Page:La Revue Indépendante, tome 14 - janvier à mars 1890.djvu/14

Cette page a été validée par deux contributeurs.
10
revue indépendante

— Eh bien ! les enfants, ça va-t-il comme vous voulez ?

— Pas mal, pas mal, répond le brigadier. Et vous-même ?

— Couci-couça… Les rhumatismes, vous savez…

— Bah ! est-ce que vous n’avez pas Florentine pour vous soigner ?… Tiens !…

C’est Florentine qui soulève le rideau de cretonne à ramages qui ferme l’un des bouts de la baraque et qui accourt les mains tendues.

— Bonjour ! bonjour ! Des vieilles connaissances ! Et vous ne disiez pas que vous étiez là ! Allons, asseyez-vous. C’est moi qui paye l’apéritif.

Elle va chercher des verres et une bouteille, pendant que Sourcilleux se retire silencieusement dans son coin.

— Hein ? je suis bien ici ? maîtresse de maison… négociante en gros et en détail… On se pose… On a un magasin à soi…

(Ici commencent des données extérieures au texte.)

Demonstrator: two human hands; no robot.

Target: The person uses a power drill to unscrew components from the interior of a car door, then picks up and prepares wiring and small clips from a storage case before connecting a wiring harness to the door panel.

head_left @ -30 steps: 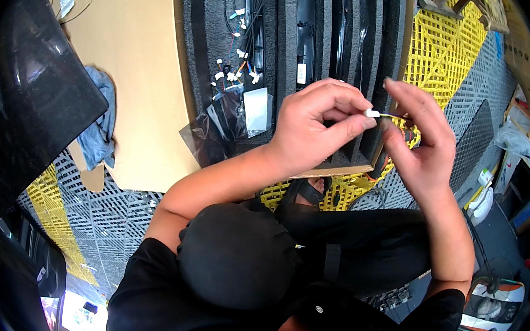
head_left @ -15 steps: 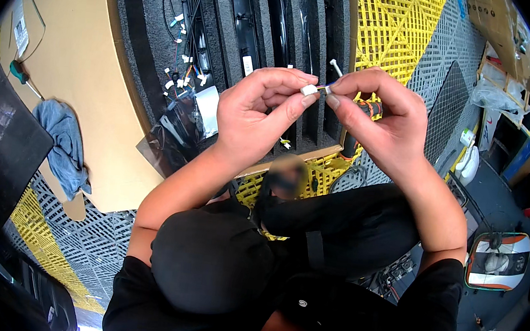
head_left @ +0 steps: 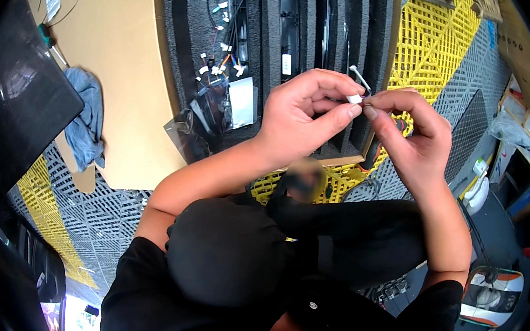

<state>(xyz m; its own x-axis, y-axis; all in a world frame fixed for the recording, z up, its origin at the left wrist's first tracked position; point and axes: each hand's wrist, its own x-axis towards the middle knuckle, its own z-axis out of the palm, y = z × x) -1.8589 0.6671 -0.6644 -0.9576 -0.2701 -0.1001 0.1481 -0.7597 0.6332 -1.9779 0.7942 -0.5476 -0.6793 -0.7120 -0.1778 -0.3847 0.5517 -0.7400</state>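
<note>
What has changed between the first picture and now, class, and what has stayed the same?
The right hand has moved leftward toward the left hand and, open at first, has closed its fingertips beside the white connector. The left hand still pinches that connector, and the blue cloth still lies on the cardboard.

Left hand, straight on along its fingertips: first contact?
Likely the right hand, just beyond the white connector that the left hand pinches. The gap looks very small, though depth is hard to judge from this one view.
</note>
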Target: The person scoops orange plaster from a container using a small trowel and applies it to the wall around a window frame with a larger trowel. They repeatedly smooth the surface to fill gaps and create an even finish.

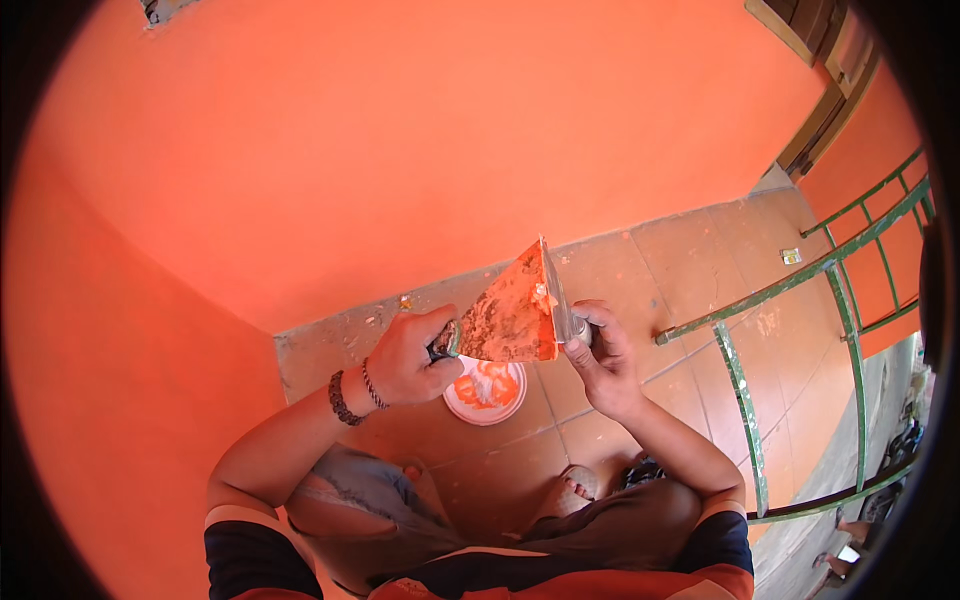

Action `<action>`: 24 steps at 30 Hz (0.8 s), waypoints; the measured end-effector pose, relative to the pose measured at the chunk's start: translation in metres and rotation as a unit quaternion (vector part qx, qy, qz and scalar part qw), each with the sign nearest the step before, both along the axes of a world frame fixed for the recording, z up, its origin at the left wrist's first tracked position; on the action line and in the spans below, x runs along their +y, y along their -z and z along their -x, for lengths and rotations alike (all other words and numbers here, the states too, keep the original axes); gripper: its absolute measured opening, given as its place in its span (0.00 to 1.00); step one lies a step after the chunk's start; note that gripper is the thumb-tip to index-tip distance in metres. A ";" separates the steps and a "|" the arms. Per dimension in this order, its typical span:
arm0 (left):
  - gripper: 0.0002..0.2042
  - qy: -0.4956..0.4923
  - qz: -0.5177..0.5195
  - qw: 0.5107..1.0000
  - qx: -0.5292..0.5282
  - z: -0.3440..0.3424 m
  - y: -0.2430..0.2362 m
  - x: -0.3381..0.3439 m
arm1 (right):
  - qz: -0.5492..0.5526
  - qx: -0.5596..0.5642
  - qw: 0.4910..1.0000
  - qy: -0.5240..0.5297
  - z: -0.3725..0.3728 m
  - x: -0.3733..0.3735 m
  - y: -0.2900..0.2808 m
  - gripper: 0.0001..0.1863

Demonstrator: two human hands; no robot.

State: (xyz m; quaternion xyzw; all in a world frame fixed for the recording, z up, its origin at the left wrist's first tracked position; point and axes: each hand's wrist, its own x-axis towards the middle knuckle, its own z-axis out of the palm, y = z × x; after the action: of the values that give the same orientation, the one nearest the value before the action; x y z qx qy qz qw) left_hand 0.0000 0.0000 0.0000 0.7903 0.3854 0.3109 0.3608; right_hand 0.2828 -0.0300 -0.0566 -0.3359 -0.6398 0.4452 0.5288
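My left hand point(410, 355) is closed round the dark handle of a wide putty knife point(505, 318). Its triangular blade is smeared with orange and dark stains. In my right hand point(608, 368) I grip the handle of a second putty knife point(556, 298), seen nearly edge-on. The two blades meet or almost meet along one edge, where a lump of orange paste point(543, 297) clings. Below them, a round white bucket point(487, 420) stands on the floor with orange and white paste inside; the left blade hides part of it.
An orange wall point(400, 150) rises ahead and on the left. Green metal railings point(838, 310) stand at the right over the tiled floor point(690, 260). A small yellow packet point(791, 256) lies near the wall. A wooden frame point(815, 125) is at upper right.
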 end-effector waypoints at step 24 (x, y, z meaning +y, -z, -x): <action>0.12 -0.012 0.033 0.999 0.013 0.030 0.007 0.007 | 0.139 0.017 0.990 0.013 -0.044 -0.012 -0.040 0.22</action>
State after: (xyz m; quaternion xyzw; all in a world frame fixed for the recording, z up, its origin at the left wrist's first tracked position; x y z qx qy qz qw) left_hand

Un beau magasin. Une baraque de trente mètres de long sur six de large, en bonnes planches, couverte en carton-cuir, avec des tables, des bancs, et même des chaises de paille, des rayons qui courent le long des parois et que chargent des articles d’épicerie, des étagères où reluisent des fioles multicolores et des verres de tous calibres, un grand fourneau en briques au-dessus duquel est accroché un fusil de chasse, et même une petite caisse, un petit bureau orné de bois découpé et complété par une bonne banquette rembourrée où madame peut faire la belle. Ce n’est pas de la rousselette, pour le pays.